| Problem |
Every line below that has the word "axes" counts once; report how many lines that makes, with no other words.
+---+
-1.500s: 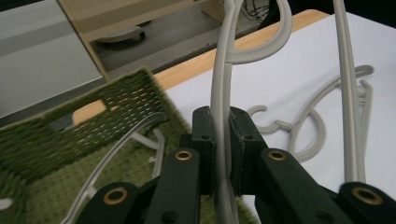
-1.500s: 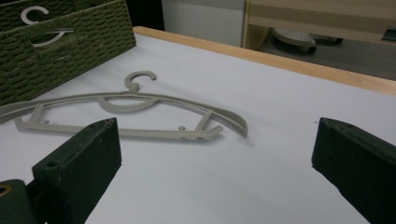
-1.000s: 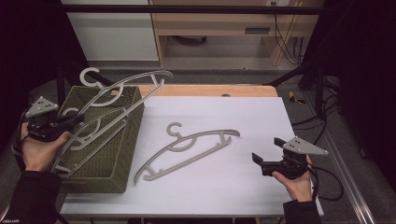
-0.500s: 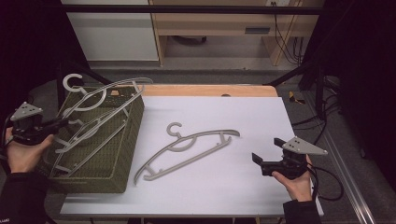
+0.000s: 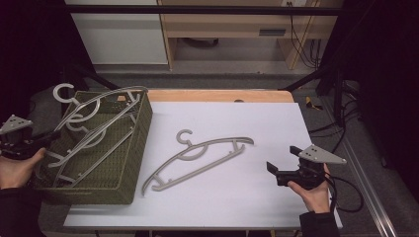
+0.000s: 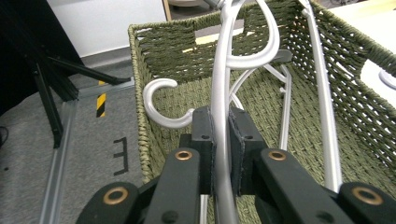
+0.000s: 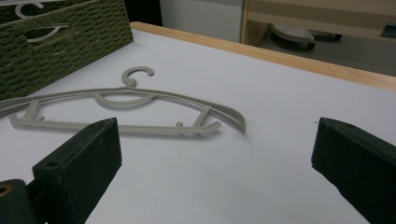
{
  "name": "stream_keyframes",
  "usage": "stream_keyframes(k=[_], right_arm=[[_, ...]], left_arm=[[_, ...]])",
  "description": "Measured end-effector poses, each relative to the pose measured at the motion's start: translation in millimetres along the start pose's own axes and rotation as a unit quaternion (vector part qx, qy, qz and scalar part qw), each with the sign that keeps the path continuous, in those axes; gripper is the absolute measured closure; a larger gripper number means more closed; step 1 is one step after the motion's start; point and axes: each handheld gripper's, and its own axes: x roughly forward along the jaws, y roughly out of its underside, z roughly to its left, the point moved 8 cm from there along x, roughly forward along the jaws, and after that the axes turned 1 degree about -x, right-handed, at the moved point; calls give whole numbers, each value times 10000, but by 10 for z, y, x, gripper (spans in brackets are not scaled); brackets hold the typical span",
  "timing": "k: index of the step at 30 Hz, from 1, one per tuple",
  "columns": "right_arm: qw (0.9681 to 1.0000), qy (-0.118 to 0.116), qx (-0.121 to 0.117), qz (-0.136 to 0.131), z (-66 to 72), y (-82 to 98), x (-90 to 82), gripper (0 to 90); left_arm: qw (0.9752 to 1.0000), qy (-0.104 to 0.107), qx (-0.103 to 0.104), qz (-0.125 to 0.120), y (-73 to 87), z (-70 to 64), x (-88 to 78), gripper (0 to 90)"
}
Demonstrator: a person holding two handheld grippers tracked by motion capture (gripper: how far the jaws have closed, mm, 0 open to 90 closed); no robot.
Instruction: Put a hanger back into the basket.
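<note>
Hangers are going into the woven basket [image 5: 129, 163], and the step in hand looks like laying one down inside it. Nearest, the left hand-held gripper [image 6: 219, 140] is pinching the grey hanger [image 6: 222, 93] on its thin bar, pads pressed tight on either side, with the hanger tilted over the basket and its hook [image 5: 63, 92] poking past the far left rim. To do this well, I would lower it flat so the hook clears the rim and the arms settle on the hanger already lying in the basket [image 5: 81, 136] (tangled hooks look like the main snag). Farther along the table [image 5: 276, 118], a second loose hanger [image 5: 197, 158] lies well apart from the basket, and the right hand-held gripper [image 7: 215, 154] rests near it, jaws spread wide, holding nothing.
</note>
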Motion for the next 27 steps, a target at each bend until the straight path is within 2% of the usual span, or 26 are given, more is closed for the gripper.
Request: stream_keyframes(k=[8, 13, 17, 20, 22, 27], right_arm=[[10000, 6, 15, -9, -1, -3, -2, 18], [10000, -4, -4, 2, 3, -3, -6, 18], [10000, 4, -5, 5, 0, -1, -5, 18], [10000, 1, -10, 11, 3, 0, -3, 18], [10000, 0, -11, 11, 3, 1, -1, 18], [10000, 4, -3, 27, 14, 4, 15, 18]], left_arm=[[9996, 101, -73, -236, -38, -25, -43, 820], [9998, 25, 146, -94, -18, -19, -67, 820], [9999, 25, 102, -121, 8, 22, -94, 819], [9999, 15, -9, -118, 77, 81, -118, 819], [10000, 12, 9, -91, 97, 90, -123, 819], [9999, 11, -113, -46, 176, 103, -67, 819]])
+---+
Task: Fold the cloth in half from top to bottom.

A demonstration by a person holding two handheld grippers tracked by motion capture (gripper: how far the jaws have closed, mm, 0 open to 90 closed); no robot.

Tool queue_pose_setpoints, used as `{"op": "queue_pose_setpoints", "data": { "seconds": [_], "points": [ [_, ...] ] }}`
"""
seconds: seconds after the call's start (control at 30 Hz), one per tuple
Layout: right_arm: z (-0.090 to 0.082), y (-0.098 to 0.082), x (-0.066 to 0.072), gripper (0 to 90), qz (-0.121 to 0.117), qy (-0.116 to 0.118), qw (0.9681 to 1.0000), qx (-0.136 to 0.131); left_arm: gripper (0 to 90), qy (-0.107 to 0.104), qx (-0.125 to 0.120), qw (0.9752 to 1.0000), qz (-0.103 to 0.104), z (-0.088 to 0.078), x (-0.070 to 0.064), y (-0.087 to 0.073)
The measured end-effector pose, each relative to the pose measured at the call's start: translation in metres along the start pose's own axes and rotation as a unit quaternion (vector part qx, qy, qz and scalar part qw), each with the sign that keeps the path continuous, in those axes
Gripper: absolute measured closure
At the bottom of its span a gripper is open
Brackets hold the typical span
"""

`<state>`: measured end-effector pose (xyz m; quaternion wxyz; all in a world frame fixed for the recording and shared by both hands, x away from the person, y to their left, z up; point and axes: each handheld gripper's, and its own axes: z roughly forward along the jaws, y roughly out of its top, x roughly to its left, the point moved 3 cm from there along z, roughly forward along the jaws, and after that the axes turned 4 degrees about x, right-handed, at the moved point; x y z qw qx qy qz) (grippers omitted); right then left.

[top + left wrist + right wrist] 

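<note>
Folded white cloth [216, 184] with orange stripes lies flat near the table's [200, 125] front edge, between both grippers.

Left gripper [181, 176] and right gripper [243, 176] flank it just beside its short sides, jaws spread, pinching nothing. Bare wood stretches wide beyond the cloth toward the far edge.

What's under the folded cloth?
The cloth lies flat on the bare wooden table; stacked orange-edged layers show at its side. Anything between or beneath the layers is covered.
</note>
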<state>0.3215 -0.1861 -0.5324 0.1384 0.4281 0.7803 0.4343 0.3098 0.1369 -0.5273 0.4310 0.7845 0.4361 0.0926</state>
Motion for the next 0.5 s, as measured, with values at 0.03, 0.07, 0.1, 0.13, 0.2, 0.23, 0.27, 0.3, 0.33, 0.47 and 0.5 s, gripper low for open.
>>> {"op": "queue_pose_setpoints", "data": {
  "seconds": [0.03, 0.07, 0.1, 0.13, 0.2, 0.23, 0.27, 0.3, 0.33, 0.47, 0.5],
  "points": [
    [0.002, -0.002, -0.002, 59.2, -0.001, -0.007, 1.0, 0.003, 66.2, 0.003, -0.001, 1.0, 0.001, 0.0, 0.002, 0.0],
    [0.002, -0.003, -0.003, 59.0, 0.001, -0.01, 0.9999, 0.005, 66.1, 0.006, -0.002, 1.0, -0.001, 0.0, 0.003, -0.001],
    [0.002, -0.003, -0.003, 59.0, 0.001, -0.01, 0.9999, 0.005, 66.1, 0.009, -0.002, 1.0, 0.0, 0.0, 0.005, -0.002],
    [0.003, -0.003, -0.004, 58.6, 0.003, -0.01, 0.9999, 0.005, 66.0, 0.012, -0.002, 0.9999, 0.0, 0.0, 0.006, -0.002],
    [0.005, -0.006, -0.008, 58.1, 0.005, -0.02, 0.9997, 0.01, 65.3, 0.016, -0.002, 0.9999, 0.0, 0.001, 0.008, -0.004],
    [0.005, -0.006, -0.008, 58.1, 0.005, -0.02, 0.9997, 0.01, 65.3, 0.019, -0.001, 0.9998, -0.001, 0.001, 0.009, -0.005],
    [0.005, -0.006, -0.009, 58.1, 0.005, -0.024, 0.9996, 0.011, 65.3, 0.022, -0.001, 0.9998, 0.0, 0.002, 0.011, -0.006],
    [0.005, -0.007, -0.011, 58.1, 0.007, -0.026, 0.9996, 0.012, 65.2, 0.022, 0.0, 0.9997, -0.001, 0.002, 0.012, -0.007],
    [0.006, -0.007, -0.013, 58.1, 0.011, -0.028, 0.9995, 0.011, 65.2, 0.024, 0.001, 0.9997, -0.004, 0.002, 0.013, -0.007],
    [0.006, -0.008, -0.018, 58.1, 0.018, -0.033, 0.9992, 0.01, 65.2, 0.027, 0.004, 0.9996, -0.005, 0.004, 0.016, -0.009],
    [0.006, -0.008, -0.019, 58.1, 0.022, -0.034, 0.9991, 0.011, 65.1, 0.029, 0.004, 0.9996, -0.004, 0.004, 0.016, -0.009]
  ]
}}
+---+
| Task result |
3